• _ACTIVITY_
Please say how many lines in the records below contain the word "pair". Give only the number.

• _STORED DATA_
=== Section Start ===

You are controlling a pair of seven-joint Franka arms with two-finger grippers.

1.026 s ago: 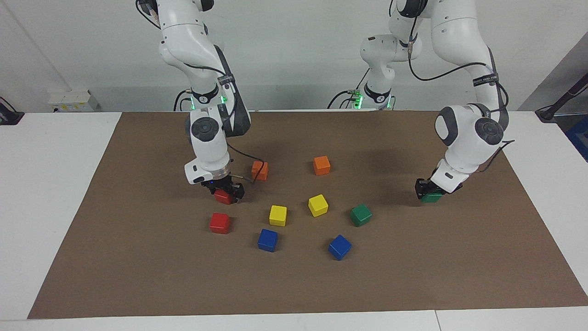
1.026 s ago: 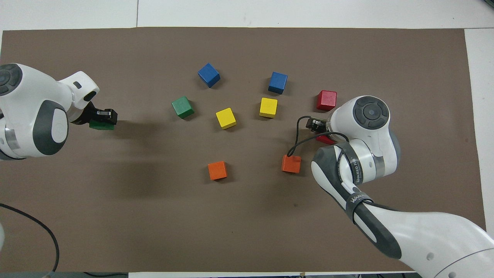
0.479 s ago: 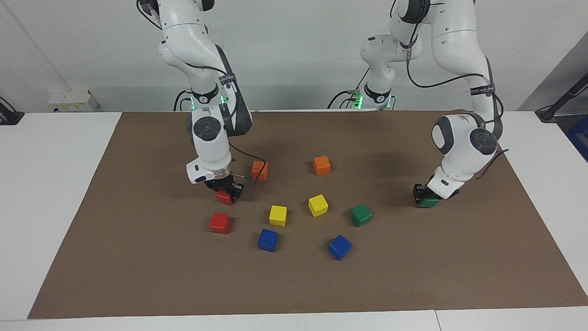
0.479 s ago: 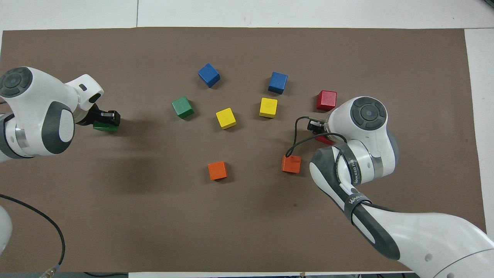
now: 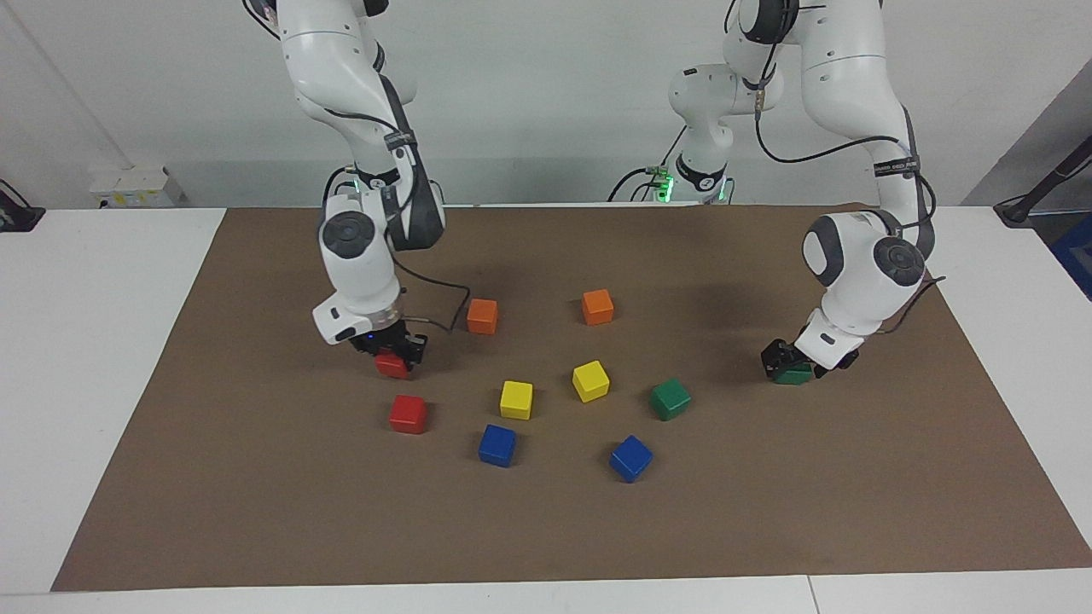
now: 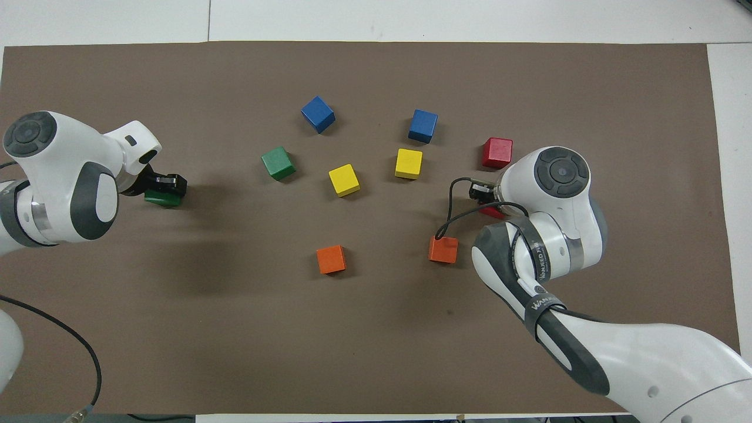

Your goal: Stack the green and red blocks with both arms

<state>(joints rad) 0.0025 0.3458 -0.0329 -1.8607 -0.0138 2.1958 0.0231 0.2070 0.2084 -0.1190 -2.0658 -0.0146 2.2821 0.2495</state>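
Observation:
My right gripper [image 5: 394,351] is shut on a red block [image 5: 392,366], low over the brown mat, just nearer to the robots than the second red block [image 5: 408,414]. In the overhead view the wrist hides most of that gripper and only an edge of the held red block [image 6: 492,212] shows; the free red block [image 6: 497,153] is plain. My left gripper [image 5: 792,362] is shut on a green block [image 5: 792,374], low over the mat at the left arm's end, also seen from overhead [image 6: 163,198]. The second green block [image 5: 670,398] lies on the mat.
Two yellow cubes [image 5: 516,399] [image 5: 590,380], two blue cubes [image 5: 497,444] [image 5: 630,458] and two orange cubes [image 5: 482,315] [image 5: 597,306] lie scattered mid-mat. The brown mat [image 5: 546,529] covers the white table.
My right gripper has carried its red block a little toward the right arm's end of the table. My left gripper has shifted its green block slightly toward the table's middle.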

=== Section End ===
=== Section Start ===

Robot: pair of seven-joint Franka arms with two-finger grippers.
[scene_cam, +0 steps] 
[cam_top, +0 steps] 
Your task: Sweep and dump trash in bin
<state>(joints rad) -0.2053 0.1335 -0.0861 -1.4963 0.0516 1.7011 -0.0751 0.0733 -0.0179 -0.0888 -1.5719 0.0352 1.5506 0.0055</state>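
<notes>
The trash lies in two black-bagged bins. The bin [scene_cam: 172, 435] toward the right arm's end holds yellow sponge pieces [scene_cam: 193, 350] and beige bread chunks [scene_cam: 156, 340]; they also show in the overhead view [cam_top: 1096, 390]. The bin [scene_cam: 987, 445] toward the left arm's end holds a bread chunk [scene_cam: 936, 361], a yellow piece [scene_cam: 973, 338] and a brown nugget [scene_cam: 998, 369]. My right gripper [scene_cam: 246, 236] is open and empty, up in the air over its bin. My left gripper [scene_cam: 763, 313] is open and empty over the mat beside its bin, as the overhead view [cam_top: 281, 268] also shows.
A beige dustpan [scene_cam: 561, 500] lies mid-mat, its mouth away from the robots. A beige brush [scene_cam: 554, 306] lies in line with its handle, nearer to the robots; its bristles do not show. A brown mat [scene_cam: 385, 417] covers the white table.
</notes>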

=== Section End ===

• _EXPECTED ANSWER_
2